WORK TO COMPLETE
Produce word for word the lines of the data below running from the one that has "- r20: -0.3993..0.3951" to the one that has "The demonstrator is", inclusive, and no others.

RAW DATA

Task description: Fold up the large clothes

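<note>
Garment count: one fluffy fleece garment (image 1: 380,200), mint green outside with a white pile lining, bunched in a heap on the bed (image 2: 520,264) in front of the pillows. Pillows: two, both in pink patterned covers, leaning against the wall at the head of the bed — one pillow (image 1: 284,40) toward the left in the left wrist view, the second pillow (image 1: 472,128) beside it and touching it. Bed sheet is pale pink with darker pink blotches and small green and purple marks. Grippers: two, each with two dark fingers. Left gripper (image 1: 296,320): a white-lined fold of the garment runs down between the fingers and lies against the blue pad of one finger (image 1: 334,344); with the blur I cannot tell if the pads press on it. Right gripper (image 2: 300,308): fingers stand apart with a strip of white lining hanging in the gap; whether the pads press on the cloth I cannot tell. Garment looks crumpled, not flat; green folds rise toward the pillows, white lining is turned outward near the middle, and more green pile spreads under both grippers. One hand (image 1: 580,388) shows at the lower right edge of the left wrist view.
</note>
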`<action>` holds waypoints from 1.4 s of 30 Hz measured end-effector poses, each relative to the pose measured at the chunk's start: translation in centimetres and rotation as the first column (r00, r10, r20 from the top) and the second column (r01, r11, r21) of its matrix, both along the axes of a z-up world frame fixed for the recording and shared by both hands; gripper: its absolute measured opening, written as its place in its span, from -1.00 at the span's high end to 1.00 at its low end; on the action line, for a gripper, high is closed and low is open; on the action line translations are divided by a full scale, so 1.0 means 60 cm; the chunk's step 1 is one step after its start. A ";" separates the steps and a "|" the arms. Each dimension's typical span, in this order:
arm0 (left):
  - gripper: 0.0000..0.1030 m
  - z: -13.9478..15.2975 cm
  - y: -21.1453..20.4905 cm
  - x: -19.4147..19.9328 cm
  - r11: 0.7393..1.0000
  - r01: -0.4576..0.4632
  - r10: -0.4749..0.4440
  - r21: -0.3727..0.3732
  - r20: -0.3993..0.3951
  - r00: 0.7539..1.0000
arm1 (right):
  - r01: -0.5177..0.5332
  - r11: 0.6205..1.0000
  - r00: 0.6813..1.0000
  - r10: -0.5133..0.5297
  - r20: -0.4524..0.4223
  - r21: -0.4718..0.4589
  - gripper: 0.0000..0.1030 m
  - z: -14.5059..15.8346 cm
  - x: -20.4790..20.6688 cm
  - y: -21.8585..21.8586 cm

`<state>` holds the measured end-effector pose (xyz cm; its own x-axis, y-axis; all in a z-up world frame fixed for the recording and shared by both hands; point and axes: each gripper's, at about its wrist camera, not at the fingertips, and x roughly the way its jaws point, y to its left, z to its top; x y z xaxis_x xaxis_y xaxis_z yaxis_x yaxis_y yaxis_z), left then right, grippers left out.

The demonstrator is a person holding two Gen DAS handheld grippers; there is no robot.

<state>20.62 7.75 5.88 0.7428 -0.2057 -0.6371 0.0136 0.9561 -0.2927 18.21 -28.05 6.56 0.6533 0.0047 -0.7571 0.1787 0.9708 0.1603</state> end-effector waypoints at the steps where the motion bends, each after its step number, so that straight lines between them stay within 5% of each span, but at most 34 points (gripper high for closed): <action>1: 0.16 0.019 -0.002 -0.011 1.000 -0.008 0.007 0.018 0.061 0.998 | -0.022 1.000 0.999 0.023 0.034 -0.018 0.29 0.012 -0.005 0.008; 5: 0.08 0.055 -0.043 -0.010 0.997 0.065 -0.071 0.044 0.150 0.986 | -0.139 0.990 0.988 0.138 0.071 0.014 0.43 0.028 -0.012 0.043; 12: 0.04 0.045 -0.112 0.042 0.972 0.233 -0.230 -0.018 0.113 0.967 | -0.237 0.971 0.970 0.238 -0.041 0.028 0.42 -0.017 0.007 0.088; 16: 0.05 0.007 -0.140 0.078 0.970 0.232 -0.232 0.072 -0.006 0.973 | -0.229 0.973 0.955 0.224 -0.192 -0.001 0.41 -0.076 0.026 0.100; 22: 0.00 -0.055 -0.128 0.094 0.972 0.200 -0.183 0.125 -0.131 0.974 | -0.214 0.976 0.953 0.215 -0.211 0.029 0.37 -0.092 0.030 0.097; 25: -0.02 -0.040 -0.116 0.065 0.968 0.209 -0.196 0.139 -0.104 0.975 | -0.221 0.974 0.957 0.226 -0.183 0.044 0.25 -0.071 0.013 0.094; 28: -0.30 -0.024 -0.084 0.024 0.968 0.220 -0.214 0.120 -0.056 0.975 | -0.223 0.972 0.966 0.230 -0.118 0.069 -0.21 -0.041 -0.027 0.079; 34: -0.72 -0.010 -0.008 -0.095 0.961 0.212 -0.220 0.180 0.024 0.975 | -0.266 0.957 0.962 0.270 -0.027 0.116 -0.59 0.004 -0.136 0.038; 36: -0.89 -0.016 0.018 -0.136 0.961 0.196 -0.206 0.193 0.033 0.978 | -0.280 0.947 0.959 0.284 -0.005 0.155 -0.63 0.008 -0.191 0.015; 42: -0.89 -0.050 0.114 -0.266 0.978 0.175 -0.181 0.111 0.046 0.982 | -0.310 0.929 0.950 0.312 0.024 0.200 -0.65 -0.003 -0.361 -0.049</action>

SOLUTION TO THE EXERCISE
  - r20: -0.3993..0.3951
  - r00: 0.7539..1.0000
arm1 (right):
  - r01: -0.5177..0.5332
  - r11: 0.6205..1.0000
  - r00: 0.6813..1.0000
  - r10: -0.5133..0.5297
  - r20: -0.4524..0.4223
  - r21: -0.4718..0.4589
  - gripper: 0.0000..0.1030 m
  - z: -14.5059..15.8346 cm
  - x: -20.4790..20.6688 cm
  - y: -21.8585..21.8586 cm

`<state>` holds the measured end-effector pose (xyz cm; its own x-axis, y-axis; all in a z-up world frame fixed for the recording and shared by both hands; point and axes: each gripper's, at about its wrist camera, not at the fingertips, and x roughly the way its jaws point, y to its left, z to its top; x y z xaxis_x xaxis_y xaxis_z yaxis_x yaxis_y yaxis_z), left then right, grippers left out.

The demonstrator is a person holding two Gen DAS handheld grippers; there is no robot.

No additional output is expected for this exercise.